Белки можно отделить друг от друга также методом электрофореза (разд. 5.16). Определяющую роль в этом методе играют знак и число электрических зарядов, локализованных на R-гpyппах, концевой аминогруппе и концевой карбоксильной группе белков. Как и простые пептиды, полипептидные цепи белков характеризуются присущей им изоэлектрической точкой, которая определяется относительным числом кислых и основных R-гpyпп (табл. 6-5). При данном значении pH у одних из присутствующих в смеси белков суммарный заряд будет отрицательным, у других - положительным, а у третьих - нулевым. Если такую смесь белков поместить в электрическое поле, то белки с положительным зарядом будут перемещаться в сторону отрицательного электрода, белки с отрицательным зарядом - в сторону положительного электрода, а белки с нулевым зарядом останутся на месте. При этом белковые молекулы с более высокой плотностью заряда будут двигаться по направлению к соответствующему электроду быстрее, чем белки с более низкой плотностью заряда. Электрофорез часто проводят не в растворе, а на носителе, представляющем собой либо полоску бумаги, либо пленку ацетата целлюлозы, либо пластину гидрофильного геля, что позволяет сильно замедлить диффузию молекул фракционируемых белков в водной фазе (рис. 6-5)

Таблица 6-5. Изоэлектрические точки (pH1) некоторых белков


pH,

Пепсин

< 1,0

Яичный альбумин

4,6

Сывороточный альбумин

4,9

Уреаза

5,0

ß-Лактоглобулин

5,2

у1-Глобулин

6,6

Гемоглобин

6,8

Миоглобин

7,0

Химотрипсиноген

9,5

Цитохром с

10,7

Лизоцим

11,0

Рис. 6-5. Электрофорез смеси трех белков. Смесь белков наносят на полоску ацетата целлюлозы, смоченную буфером с заданным значением pH. Концы полоски опускают в кюветы с электродами. Ацетат целлюлозы служит носителем, предотвращающим беспорядочное перемещение молекул белка в результате диффузии. После нанесения смеси белков на середину полоски молекулы белков подвергают действию электрического поля, создаваемого разностью потенциалов между электродами. Каждый из трех белков перемещается в сторону положительного или отрицательного электрода с разной скоростью в зависимости от pH среды и кислотно - основных свойств каждого белка. По окончании электрофореза положение белков можно выявить при помощи красителей, связывающихся с белками.

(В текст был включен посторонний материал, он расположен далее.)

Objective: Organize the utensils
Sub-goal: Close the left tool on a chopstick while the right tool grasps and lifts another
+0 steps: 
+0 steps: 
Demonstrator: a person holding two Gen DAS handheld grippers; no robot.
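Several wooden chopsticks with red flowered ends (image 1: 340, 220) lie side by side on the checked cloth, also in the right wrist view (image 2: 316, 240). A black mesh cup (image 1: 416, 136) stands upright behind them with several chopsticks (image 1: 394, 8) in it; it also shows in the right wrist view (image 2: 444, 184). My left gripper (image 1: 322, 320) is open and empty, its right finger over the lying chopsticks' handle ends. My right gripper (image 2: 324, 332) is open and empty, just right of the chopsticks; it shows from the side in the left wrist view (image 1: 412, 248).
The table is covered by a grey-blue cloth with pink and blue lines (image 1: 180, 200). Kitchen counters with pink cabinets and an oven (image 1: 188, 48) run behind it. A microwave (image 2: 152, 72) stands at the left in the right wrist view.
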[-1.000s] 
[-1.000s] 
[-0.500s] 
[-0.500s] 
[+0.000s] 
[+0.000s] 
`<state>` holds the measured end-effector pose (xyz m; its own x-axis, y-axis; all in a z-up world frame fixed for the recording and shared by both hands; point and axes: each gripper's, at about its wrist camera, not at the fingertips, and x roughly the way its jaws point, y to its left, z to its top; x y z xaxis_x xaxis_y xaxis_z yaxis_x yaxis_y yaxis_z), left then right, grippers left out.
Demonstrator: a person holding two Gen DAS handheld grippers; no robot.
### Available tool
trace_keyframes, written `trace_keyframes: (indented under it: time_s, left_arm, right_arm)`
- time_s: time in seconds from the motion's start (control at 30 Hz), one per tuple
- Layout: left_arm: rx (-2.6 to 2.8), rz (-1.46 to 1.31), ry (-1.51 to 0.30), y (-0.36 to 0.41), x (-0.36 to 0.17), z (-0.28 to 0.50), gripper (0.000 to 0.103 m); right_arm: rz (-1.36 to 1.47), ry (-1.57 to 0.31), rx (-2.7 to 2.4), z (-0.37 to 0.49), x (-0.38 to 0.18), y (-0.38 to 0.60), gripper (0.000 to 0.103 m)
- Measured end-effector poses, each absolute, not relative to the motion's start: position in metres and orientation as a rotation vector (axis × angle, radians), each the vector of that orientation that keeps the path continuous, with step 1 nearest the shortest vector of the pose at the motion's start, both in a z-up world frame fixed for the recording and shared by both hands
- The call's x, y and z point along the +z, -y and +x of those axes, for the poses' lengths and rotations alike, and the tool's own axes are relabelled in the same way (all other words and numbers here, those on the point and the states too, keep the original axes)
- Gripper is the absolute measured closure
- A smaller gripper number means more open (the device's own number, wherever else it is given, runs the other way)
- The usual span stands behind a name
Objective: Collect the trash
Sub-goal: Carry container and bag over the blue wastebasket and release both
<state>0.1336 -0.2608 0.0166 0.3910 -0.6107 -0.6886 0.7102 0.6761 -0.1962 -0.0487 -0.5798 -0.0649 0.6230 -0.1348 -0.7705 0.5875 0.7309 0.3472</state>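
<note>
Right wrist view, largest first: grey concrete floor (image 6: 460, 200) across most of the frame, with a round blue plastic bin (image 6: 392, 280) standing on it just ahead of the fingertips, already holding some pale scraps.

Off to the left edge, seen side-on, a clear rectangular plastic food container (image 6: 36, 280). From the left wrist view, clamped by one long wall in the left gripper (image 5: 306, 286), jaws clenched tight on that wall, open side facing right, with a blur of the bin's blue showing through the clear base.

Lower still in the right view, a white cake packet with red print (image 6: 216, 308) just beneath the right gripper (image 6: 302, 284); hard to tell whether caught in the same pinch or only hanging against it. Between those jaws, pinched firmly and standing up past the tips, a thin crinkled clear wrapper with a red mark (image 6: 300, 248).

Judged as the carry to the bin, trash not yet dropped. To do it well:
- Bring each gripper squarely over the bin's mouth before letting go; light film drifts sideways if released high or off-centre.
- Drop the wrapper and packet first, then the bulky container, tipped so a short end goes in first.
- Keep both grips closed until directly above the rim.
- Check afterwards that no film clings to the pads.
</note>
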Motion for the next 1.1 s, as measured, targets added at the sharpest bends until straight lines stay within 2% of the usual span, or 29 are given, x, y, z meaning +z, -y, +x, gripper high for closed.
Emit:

Еще одним эффективным методом разделения белков является ионообменная хроматография, основанная большей частью на различиях в плотности и знаке заряда белков при данном значении pH. Таким образом, метод ионообменной хроматографии можно применять для разделения не только аминокислот (разд. 5.18) и пептидов (разд. 5 21), но и белков.

Чтобы выделить какой-то один специфический белок из смеси многих белков, нужно найти удобный способ определения концентрации этого белка, который бы контролировал каждую стадию разделения. Например, если мы ведем очистку фермента, то, измеряя его каталитическую активность, мы можем отличать его от всех других белков.